Typically, this should be at least twice the number of IP instances; this ensures that each IP can execute one inference request while dla_benchmark loads the feature data for a second inference request to the FPGA-attached DDR memory.

-b=<N>

--batch-size=<N>

This controls the batch size.

A batch size greater than 1 is created by repeating configuration data for multiple copies of the graph.

A batch size of 1 is typically best.

-niter=<N> Number of images to process in each batch.
-d=<STRING> Using -d=HETERO:FPGA, CPU causes dla_benchmark to use the OpenVINO™ heterogeneous plugin to execute inference on the FPGA, with fallback to the CPU for any layers that cannot go to the FPGA.

Using -d=HETERO:CPU or -d=CPU executes inference on the CPU, which may be useful for testing the flow when an FPGA is not available. Using -d=HETERO:FPGA may be useful for ensuring that all graph layers are accelerated on the FPGA (and an error is issued if this is not possible).

-arch_file=<FILE>

--arch=<FILE>

This specifies the location of the .arch file that was used to configure the IP on the FPGA. The dla_benchmark will issue an error if this does not match the.arch file used to generate the IP on the FPGA.
-m=<FILE>

--network_file=<FILE>

This points to the XML file from OpenVINO™ Model Optimizer that describes the graph. The BIN file from Model Optimizer must be kept in the same directory and same filename (except for the file extension) as the XML file.
-i=<DIRECTORY> This points to the directory containing the input images. Each input file corresponds to one inference request.

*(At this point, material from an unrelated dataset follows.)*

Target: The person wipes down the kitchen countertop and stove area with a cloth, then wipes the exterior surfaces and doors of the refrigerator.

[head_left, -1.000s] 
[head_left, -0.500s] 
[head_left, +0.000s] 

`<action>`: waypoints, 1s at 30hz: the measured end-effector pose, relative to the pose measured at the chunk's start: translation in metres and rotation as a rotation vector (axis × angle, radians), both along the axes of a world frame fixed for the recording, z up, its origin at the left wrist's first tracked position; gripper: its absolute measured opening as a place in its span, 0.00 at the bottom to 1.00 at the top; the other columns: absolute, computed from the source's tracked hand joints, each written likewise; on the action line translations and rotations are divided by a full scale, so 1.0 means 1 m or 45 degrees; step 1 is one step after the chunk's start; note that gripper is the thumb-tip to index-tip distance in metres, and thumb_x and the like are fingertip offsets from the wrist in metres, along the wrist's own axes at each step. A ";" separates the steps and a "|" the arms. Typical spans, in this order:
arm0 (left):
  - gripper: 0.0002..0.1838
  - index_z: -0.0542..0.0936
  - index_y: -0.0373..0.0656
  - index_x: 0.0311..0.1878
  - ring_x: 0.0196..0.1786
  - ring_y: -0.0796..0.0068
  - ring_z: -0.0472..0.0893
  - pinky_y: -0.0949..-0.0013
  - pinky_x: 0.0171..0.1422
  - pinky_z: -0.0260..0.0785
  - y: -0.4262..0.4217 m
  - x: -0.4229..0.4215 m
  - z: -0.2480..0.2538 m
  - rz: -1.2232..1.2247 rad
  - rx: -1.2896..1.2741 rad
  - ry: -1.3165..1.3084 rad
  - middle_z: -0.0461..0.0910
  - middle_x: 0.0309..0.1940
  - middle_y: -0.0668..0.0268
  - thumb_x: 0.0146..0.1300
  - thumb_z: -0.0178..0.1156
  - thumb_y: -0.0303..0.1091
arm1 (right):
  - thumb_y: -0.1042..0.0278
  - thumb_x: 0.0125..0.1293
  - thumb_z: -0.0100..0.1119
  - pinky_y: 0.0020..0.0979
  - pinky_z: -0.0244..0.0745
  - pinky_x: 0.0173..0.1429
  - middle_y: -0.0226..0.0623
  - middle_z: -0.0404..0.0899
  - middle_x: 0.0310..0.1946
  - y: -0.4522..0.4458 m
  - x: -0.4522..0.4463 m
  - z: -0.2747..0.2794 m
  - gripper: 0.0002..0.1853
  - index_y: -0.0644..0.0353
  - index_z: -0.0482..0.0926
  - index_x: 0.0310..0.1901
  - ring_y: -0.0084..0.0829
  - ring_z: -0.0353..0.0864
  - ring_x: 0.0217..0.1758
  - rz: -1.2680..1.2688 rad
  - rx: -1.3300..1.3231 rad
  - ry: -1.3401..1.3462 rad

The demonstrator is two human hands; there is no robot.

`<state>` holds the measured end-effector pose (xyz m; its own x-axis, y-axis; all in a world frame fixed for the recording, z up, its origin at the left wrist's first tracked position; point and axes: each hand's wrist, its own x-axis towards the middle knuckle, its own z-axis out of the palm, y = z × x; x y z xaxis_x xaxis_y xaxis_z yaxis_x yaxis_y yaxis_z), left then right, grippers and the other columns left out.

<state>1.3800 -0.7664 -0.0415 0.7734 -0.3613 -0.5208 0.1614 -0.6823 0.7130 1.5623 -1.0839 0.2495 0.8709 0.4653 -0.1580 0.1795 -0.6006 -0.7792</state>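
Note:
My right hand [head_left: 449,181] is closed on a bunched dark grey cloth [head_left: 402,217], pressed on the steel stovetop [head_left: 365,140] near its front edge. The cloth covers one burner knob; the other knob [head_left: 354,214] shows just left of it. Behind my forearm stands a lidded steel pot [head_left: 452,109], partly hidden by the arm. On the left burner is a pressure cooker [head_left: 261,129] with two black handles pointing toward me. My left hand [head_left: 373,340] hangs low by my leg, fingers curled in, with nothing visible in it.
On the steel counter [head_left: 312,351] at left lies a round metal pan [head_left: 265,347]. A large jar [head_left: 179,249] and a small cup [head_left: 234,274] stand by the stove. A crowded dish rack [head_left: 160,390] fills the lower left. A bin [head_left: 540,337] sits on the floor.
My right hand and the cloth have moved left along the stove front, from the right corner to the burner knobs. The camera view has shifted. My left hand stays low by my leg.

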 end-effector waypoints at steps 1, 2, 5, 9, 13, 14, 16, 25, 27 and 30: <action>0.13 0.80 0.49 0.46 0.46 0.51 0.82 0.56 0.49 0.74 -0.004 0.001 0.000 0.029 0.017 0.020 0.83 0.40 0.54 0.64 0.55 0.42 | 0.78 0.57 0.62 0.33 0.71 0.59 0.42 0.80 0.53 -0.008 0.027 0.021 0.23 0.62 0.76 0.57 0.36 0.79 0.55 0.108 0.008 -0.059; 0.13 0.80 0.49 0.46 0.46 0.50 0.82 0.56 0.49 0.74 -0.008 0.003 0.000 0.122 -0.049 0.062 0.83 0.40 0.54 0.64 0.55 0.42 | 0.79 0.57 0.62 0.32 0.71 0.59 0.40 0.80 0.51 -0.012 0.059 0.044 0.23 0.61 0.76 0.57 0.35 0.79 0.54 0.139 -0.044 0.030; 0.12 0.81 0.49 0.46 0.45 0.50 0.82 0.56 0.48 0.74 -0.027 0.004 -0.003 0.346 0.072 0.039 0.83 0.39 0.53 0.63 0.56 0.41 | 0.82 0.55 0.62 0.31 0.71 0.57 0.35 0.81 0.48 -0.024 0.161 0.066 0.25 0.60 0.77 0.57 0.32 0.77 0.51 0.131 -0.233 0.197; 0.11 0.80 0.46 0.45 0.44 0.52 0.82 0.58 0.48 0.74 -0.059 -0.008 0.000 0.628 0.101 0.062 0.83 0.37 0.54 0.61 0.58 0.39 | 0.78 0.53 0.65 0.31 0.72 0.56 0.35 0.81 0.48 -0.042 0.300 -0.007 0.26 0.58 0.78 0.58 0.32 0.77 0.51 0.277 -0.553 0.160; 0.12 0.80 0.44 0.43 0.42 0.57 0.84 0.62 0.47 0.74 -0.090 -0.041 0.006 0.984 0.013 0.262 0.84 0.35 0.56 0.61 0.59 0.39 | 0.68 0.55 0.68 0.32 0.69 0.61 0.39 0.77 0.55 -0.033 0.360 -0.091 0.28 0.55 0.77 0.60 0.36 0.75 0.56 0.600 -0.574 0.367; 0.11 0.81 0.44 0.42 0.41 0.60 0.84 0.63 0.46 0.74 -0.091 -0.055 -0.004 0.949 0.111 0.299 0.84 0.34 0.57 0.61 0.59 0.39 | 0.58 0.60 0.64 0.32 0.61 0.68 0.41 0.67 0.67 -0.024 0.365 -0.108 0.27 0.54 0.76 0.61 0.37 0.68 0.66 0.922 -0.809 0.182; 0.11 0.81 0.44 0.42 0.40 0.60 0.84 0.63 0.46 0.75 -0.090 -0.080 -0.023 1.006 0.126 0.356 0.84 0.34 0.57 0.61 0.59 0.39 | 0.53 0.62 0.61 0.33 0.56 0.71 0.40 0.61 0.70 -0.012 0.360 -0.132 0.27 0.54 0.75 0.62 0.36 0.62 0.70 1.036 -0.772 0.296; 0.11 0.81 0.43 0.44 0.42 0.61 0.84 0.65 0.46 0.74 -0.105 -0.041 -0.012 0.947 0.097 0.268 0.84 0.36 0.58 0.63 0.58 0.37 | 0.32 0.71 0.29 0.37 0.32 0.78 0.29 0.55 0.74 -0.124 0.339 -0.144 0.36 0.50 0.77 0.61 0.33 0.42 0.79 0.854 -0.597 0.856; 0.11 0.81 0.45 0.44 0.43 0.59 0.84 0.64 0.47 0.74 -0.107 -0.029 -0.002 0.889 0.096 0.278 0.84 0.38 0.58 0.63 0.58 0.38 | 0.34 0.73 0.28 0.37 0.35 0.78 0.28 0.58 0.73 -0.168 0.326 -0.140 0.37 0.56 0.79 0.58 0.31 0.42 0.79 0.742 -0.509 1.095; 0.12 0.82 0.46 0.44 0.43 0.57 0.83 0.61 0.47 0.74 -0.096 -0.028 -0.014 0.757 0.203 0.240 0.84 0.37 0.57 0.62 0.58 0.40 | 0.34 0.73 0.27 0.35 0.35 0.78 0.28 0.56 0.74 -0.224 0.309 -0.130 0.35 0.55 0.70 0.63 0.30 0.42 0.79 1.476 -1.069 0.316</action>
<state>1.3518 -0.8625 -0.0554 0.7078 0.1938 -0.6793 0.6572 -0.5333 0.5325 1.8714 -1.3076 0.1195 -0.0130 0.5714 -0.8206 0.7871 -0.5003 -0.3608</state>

The files are read in order sorted by filename; set the environment variable VERBOSE=1 to see details describing the file order.
-api=[sync|async] The -api=async option allows dla_benchmark to fully take advantage of multithreading to improve performance. The -api=async option may be used during debug.
-groundtruth_loc=<FILE> Location of the file with ground truth data. If not provided, then dla_benchmark will not evaluate accuracy. This may contain classification data or object detection data, depending on the graph.
-yolo_version=<STRING> This option is used when evaluating the accuracy of a YOLOv3 or TinyYOLOv3 object detection graph. The options are yolo-v3-tf and yolo-v3-tiny-tf.
-enable_object_detection_ap This option may be used with an object detection graph (YOLOv3 or TinyYOLOv3) to calculate the object detection accuracy.
-bgr When used, this flag indicates that the graph expects input image channel data to use BGR order.
-plugins_xml_file=<FILE> This option specifies the location of the file specifying the OpenVINO™ plugins to use. This should be set to $COREDLA_ROOT/runtime/plugins.xml in most cases. If you are porting the design to a new host or doing other development, it may be necessary to use a different value.